## Task to carry out
Please go through the records below and return every line holding the word "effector".

## The data
----------------

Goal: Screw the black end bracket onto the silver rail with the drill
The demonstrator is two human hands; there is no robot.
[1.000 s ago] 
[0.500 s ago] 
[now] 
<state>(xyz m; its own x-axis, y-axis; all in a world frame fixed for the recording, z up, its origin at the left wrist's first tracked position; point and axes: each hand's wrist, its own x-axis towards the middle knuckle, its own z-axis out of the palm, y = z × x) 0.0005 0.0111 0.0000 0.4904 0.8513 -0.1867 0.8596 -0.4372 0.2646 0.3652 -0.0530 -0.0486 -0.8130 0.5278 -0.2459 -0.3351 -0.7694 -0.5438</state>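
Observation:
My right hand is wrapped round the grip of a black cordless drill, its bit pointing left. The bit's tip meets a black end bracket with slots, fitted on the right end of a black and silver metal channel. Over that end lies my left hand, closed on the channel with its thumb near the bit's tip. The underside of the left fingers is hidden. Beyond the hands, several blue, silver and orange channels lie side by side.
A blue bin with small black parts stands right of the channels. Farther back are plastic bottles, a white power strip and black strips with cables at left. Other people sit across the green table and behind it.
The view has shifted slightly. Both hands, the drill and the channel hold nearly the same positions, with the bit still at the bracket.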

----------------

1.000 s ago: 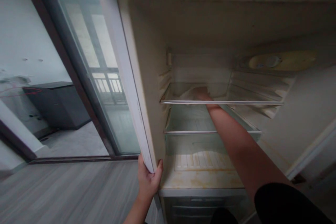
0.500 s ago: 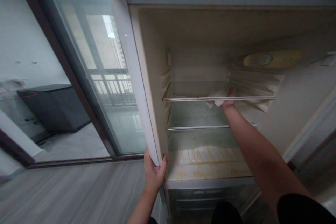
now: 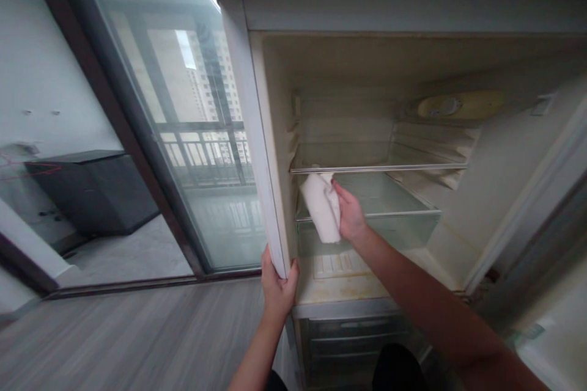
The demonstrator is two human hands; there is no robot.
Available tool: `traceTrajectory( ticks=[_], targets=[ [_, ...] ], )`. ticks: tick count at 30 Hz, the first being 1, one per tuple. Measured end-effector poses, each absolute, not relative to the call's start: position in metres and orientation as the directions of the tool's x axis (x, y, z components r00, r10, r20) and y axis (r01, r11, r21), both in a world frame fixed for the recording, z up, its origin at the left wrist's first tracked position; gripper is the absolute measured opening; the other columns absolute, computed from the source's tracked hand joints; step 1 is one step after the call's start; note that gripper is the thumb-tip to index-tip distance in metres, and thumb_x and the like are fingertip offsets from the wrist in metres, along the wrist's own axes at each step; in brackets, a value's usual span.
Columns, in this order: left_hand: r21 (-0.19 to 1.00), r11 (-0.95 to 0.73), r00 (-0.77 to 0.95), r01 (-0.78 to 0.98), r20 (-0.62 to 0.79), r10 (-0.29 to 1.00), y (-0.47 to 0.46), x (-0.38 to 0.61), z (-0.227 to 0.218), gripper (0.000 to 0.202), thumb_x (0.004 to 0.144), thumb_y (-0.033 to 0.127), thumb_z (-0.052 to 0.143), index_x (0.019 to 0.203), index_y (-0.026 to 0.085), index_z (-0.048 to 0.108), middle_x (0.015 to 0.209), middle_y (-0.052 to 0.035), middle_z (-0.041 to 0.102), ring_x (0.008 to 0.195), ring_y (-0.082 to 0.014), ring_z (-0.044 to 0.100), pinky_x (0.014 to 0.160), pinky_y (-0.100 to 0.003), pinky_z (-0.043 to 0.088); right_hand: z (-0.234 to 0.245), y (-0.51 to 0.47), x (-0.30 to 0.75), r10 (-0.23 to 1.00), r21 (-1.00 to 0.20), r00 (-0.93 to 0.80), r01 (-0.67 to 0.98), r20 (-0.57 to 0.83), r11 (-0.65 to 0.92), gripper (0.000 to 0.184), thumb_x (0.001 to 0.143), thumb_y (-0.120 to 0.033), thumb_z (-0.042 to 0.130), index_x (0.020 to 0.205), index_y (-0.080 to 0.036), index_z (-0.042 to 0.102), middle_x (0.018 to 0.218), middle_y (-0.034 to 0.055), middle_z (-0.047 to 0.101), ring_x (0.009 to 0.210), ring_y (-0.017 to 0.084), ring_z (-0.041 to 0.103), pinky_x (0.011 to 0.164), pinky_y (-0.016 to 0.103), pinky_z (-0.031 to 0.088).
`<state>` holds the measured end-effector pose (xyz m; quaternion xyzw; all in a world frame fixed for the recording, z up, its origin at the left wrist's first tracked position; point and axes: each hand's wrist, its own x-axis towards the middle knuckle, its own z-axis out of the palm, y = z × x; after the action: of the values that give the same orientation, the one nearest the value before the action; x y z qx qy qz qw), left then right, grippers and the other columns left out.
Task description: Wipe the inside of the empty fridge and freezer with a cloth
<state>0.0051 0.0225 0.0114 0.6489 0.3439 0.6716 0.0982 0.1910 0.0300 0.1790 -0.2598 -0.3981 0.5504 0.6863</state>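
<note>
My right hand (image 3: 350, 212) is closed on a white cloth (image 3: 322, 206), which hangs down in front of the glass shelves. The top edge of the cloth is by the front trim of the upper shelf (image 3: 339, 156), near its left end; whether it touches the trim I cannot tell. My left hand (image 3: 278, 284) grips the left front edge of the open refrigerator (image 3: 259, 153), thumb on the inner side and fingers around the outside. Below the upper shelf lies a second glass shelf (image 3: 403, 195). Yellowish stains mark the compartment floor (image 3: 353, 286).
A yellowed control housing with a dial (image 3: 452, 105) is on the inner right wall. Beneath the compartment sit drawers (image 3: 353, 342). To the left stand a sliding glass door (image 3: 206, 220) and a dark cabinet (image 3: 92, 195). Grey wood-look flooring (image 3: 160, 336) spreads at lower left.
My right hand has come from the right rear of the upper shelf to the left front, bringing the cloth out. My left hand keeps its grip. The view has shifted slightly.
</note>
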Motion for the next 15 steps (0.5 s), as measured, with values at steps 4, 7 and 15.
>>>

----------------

## Answer to the exercise
Available tool: `traceTrajectory( ticks=[_], targets=[ [_, ...] ], )`. ticks: tick count at 30 Hz, the first being 1, one per tuple. Measured end-effector poses, each absolute, not relative to the call's start: position in metres and orientation as the directions of the tool's x axis (x, y, z components r00, r10, r20) and y axis (r01, r11, r21), both in a world frame fixed for the recording, z up, its origin at the left wrist's first tracked position; gripper is the absolute measured opening; the other columns absolute, computed from the source's tracked hand joints; step 1 is one step after the call's start; note that gripper is the thumb-tip to index-tip distance in metres, and thumb_x and the like are fingertip offsets from the wrist in metres, along the wrist's own axes at each step; in brackets, a value's usual span.
`<state>` holds the measured end-effector pose (xyz m; quaternion xyzw; all in a world frame fixed for the recording, z up, its origin at the left wrist's first tracked position; point and axes: each hand's wrist, its own x-axis towards the middle knuckle, its own z-axis out of the palm, y = z × x; after the action: of the values that give the same orientation, the one nearest the value before the action; x y z qx qy qz qw), left then right, grippers and the other columns left out.

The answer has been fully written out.